WORK INSTRUCTIONS
Copy out all the lines of the data that hold the word "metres".

DATA SHOWN
- - -
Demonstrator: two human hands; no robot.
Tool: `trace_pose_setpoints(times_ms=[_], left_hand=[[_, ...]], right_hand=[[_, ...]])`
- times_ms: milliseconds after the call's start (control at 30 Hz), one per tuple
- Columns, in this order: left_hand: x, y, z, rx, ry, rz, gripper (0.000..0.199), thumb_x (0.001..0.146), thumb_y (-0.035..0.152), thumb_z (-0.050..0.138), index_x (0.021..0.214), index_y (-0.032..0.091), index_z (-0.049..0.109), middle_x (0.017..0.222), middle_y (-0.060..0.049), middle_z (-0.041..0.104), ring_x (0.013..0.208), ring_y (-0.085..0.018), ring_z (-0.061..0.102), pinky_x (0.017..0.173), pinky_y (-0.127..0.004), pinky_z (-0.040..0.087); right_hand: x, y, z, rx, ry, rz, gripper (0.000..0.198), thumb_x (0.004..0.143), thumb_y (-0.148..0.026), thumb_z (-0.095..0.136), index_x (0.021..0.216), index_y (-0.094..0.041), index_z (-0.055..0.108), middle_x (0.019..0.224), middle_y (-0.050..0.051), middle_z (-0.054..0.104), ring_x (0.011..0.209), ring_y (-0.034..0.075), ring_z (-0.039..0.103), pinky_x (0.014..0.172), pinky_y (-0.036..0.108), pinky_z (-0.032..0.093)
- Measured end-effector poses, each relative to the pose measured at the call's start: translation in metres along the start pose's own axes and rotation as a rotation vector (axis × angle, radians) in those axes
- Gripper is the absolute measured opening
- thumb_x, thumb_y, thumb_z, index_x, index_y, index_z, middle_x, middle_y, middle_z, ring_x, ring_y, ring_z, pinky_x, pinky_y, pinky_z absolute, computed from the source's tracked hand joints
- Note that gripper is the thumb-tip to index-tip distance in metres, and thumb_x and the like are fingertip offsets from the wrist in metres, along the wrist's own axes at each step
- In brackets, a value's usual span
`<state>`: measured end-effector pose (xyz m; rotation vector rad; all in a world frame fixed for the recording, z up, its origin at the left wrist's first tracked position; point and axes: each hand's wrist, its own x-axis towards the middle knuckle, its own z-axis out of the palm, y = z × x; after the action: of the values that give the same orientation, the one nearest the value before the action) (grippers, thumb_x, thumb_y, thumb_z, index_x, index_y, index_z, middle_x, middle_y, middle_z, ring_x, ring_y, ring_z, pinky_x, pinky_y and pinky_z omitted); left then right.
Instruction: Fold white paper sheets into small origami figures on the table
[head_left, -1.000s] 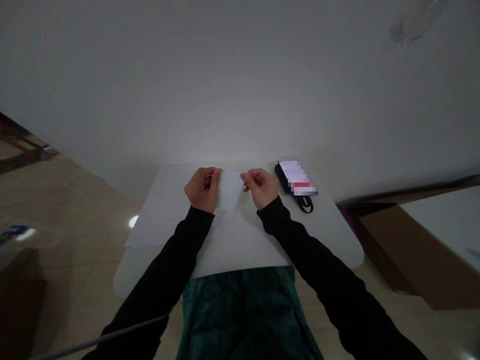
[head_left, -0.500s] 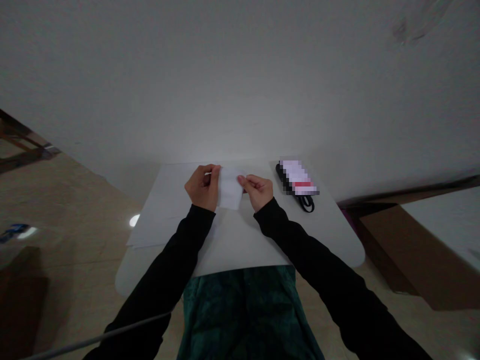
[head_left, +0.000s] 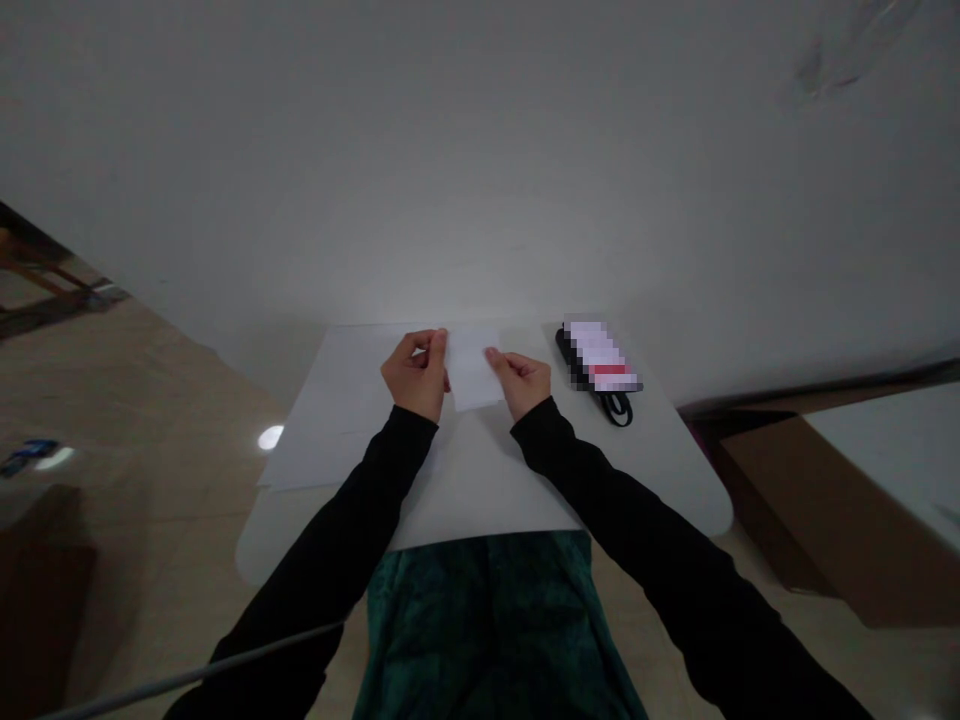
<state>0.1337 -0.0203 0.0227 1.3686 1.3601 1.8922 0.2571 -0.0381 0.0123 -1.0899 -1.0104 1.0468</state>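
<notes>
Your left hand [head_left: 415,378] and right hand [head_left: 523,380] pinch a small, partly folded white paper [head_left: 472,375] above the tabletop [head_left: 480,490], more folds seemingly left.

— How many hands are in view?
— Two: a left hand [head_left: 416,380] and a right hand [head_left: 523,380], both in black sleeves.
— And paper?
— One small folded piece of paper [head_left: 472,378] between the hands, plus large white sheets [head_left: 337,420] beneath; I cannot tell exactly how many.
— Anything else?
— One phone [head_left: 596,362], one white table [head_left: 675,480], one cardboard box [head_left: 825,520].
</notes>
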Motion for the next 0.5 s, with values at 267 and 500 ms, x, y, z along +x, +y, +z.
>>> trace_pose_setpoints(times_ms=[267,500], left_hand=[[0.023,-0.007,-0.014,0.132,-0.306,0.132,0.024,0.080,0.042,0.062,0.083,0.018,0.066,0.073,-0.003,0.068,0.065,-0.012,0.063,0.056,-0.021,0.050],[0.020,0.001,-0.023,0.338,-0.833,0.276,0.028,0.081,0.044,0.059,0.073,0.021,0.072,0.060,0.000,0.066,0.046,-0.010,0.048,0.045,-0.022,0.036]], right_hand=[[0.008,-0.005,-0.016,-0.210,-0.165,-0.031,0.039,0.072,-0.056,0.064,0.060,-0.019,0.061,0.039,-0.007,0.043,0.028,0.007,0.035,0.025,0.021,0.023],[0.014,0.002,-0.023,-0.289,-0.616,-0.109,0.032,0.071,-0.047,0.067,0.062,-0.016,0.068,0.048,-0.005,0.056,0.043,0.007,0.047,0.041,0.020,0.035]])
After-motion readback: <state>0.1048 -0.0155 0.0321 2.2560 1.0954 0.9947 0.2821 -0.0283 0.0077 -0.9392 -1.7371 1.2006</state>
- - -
WRITTEN ANSWER
- Measured end-effector poses, each relative to the pose measured at the call's start: translation in metres along the start pose's own axes and rotation as a rotation vector (axis × angle, radians) in those axes
- Note that gripper is the thumb-tip to index-tip distance in metres, and thumb_x and the like are fingertip offsets from the wrist in metres, along the wrist's own axes at each step

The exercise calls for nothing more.